Medscape Medical News > Oncology
14 Cancer Centers, IBM Install Supercomputer in Clinic
Nick Mulcahy
May 11, 2015
Fourteen North American cancer centers and molecular medicine organizations are collaborating with the tech giant IBM to use advanced computing to help guide the treatment of cancer patients, the company announced last week.
The institutions will use IBM's Watson supercomputer, which has been deployed on a developmental basis at a few other high-profile cancer centers in the United States.
IBM is now making some big claims about Watson, which operates using cloud computing.

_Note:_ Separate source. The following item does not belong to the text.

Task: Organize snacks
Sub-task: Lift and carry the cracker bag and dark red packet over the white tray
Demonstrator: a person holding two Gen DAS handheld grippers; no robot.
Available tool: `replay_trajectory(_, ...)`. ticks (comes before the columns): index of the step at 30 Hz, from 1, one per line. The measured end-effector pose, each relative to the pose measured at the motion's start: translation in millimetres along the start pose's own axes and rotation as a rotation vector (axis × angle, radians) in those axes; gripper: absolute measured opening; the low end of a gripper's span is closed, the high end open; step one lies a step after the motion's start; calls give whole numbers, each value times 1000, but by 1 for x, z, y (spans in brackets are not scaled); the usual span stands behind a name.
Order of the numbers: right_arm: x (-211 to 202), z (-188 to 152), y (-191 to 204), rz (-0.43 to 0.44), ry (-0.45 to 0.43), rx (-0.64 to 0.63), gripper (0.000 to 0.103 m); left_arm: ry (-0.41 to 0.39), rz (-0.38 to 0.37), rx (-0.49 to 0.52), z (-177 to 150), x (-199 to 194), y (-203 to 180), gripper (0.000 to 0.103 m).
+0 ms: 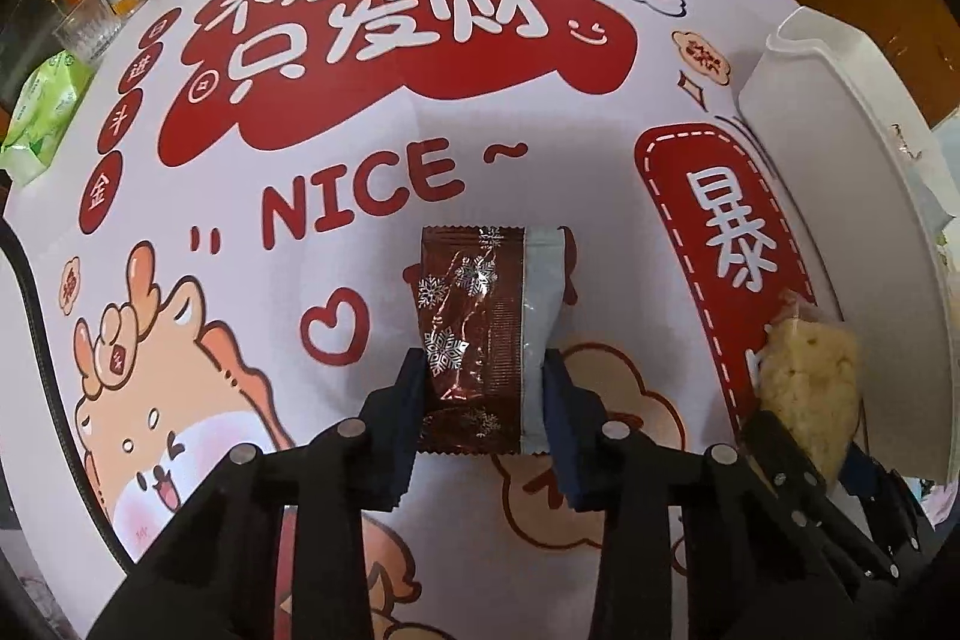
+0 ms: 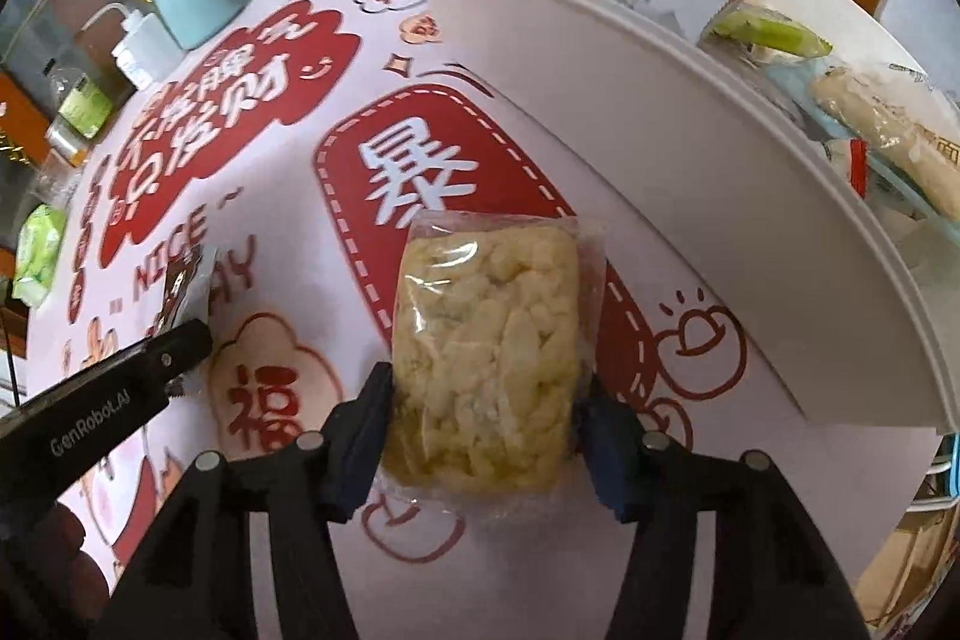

The advanced computing platform will "reduce from weeks to minutes the ability to translate DNA insights, understand a person's genetic profile, and gather relevant information from medical literature to personalize treatment options," according to a press statement.
Such claims are modest compared with those made by the American Society of Clinical Oncology earlier this year, which reported that its CancerLinQ big data program will "revolutionize" cancer care.
However, the Watson initiative appears to be further along than any other in the oncology big data field.
Fourteen Participating Centers
Ann & Robert H. Lurie Children's Hospital in Chicago
BC Cancer Agency in Vancouver, British Columbia
City of Hope in Los Angeles
Cleveland Clinic in Ohio
Duke Cancer Institute in Durham, North Carolina
Fred & Pamela Buffett Cancer Center in Omaha, Nebraska
McDonnell Genome Institute at Washington University in St. Louis, Missouri
New York Genome Center in New York City
Sanford Health in Sioux Falls, South Dakota
University of Kansas Cancer Center in Kansas City
University of North Carolina Lineberger Cancer Center in Chapel Hill
University of Southern California Center for Applied Molecular Medicine in Los Angeles
University of Washington Medical Center in Seattle
Yale Cancer Center in New Haven, Connecticut
Genetic sequencing is increasingly used in oncology care, according to IBM, but the utility of the information is hampered by its complexity.
An expert at one of the newly enlisted centers echoed these ideas.
"Determining the right drug combination for an advanced cancer patient is alarmingly difficult, requiring a complex analysis of different sources of big data that integrates rapidly emerging clinical trial information with personalized gene sequencing," said Norman Sharpless, MD, director of the University of North Carolina Lineberger Comprehensive Cancer Center.
Watson's "cognitive technology" aims to "improve the decisions we make with our patients to maximize their chance for cure," Dr. Sharpless explained.
But, as reported Medscape Medical News last year, Watson and other big data initiatives have critics and skeptics.
Not everyone is sold on the idea that more data is better data, or that it is transformative, including a pre-eminent cancer researcher.
There has already been a great deal of mining of cancer data," said Robert Weinberg, PhD, from the Massachusetts Institute of Technology in Cambridge, who is credited with discovering the first human oncogene (RAS) and the first tumor-suppressor gene (Rb). However, he noted in a 2014 interview, "relative to the effort that's been put into it, there's been little in take-home lessons" for clinicians.
"The promise of big data has been greatly oversold," Robert Carlson, MD, chief executive officer at the National Comprehensive Cancer Network, told Medscape Medical News last year.
In the initial phase of the IBM program, organizations will apply Watson to the DNA data of all types of cancer patients, including those with lymphoma, melanoma, and pancreatic, ovarian, brain, lung, breast, and colorectal cancer.
The participating cancer centers will use Watson genomic analytics, which "looks for variations in the full human genome and uses Watson's cognitive capabilities to examine data sources such as treatment guidelines, research, clinical studies, journal articles, and patient information," the company explains.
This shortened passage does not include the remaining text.